Research in context
Evidence before this study
We searched PubMed for trial reports published in English up to Feb 2, 2021, comparing real-time continuous glucose monitoring (rtCGM) with intermittently scanned continuous glucose monitoring (isCGM) in non-pregnant adults with type 1 diabetes. We used search terms “intermittent” or “flash”, “real time”, “continuous glucose monitoring”, and “type 1 diabetes”. We identified six manuscripts of four trials. Three manuscripts were based on the randomised controlled I HART trial, one was the randomised controlled CORRIDA trial, and two described observational trials, evaluating real-world data from France, Germany, and Austria.
The I HART trial by Reddy and colleagues was an 8-week trial, followed by an 8-week extension phase, done in 40 adults with type 1 diabetes and impaired awareness of hypoglycaemia, treated with multiple daily insulin injections. Median glycated haemoglobin (HbA1c) was 7·3% (56 mmol/mol). The CORRIDA trial by Hásková and colleagues studied 60 adults with type 1 diabetes and normal hypoglycaemia awareness during a 4-day exercise and 4-week home phase. Mean HbA1c was 7·8% (62 mmol/mol). Both trials included CGM naive people. Of note, outcomes regarding glycaemic control were not measured with the same CGM device in the I HART trial, which is an important limitation of the study design.
The French observational trial by Préau and colleagues assessed the effect of switching from isCGM to rtCGM in 18 adults with type 1 diabetes and a high risk of hypoglycaemia (n=8), or an elevated HbA1c (n=9), or both (n=2) after 3 and 6 months. Mean HbA1c was 8·07% (65 mmol/mol). The German and Austrian trial by Sandig and colleagues included 233 adults with type 1 diabetes using isCGM or rtCGM, with a median HbA1c of 7·3% (56 mmol/mol), in a cross-sectional analysis. In both observational studies, most participants used insulin pump therapy.
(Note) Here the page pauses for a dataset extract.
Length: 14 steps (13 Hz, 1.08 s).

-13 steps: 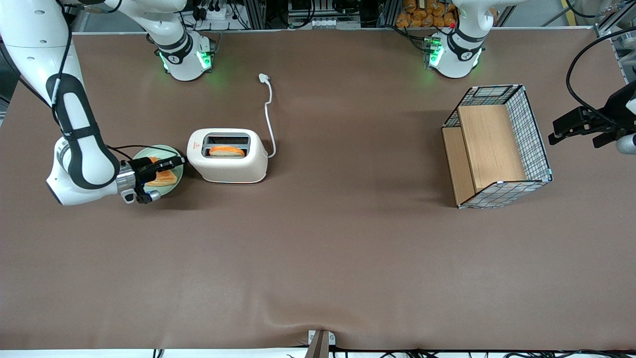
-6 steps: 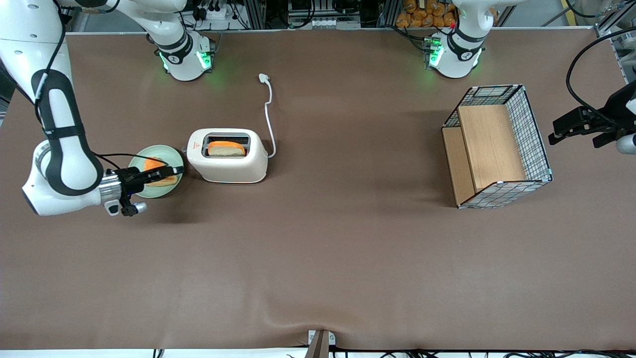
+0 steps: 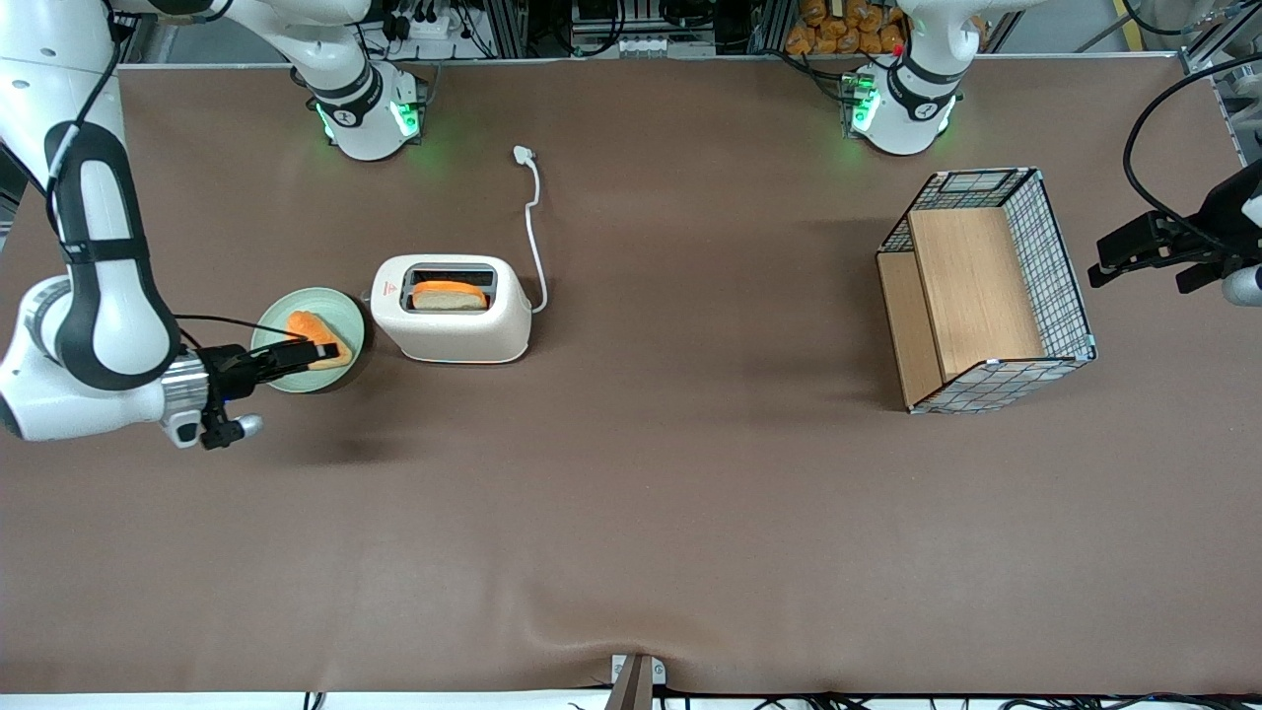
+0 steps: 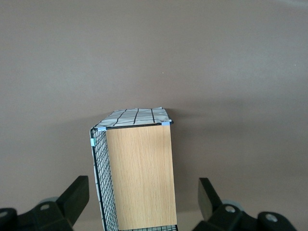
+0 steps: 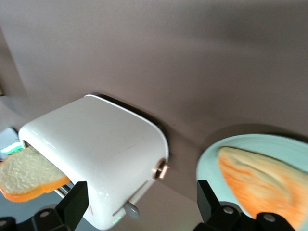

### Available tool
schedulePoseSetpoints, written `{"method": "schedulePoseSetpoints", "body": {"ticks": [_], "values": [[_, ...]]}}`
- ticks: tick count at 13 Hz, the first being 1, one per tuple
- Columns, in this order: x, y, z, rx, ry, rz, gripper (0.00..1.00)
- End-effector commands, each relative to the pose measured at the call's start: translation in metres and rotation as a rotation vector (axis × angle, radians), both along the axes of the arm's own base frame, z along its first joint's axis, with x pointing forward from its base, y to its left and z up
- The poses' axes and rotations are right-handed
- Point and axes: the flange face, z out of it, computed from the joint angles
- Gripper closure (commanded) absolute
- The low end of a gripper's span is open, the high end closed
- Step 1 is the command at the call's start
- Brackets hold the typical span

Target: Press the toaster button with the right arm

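The cream-white toaster [image 3: 452, 320] stands on the brown table with a bread slice [image 3: 449, 294] sticking up from one slot. It also shows in the right wrist view [image 5: 101, 139], with its grey lever [image 5: 130, 209], a copper knob [image 5: 161, 169] and a small green light on the end face. The right arm's gripper [image 3: 317, 352] is open and empty. It hovers over the green plate [image 3: 340, 311] beside the toaster, clear of the toaster's end. In the right wrist view the gripper [image 5: 142, 197] faces the lever with a gap between them.
A toast slice [image 3: 301, 323] lies on the plate, partly under the gripper. The white cord and plug [image 3: 524, 154] run from the toaster toward the arm bases. A wire basket with wooden panels [image 3: 986, 291] stands toward the parked arm's end.
The right arm's gripper has drawn back from the toaster's end, toward the working arm's end and a little nearer the front camera. The slice in the toaster sits slightly higher.
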Motion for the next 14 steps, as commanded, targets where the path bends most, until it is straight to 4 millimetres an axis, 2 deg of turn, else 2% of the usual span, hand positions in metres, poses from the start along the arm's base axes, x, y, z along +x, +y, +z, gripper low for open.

I HART, CORRIDA, and the observational trials concluded that rtCGM was superior to isCGM with regard to glycaemic control based on CGM metrics; time in range (sensor-glucose 3·9–10·0 mmol/L [70 to 180 mg/dL]) was higher, while time in hypoglycaemia (definitions ranged from sensor-glucose <3·0 mmol/L [54 mg/dL] to <3·9 mmol/L [70 mg/dL]) was lower with rtCGM than with isCGM. Additionally, the I HART trial showed less worry about hypoglycaemia with the use of rtCGM. Only two trials evaluated HbA1c and observed no benefit with rtCGM versus isCGM. However, as trials were limited in terms of study population (small and prespecified), design, and duration (short follow-up), it is still not clear whether switching from isCGM to rtCGM with alert functionality offers additional benefits in a large and unselected population with type 1 diabetes over a longer period of time.
Added value of this study
The ALERTT1 trial is the first 6-month, multicentre, prospective, randomised controlled trial comparing rtCGM with isCGM in 254 adults with type 1 diabetes, who previously used isCGM. Mean HbA1c was 7·4% (58 mmol/mol) and a minority of the study population was hypoglycaemia unaware (44 [17%] people) or had a history of severe hypoglycaemia (29 [11%]). Most (205 [81%]) were treated with multiple daily injections. Findings showed that in an unselected group of people with type 1 diabetes, 6-month use of rtCGM with alert functionality improved time in range (sensor-glucose 3·9–10·0 mmol/L [70–180 mg/dL]), while HbA1c, time in clinically significant hypoglycaemia (sensor-glucose <3·0 mmol/L [54 mg/dL]), and time in hyperglycaemia (sensor-glucose >10·0 mmol/L [180 mg/dL]) were reduced. Aditionally, more people on rtCGM achieved glycaemic targets as defined by international consensus guidelines, and had less frequently severe hypoglycaemia.
Besides glycaemic control, the ALERTT1 trial also evaluated patient reported outcomes through various validated questionnaires. Despite relatively high quality of life of all participants at baseline, rtCGM users experienced less hypoglycaemia worry and higher treatment satisfaction at the end of study.
Implications of all the available evidence
People using rtCGM showed significant benefits over 6 months compared with people using isCGM in terms of both glycaemic control and patient reported outcomes. This implies that clinicians should consider rtCGM to improve the health and quality of life of people living with type 1 diabetes.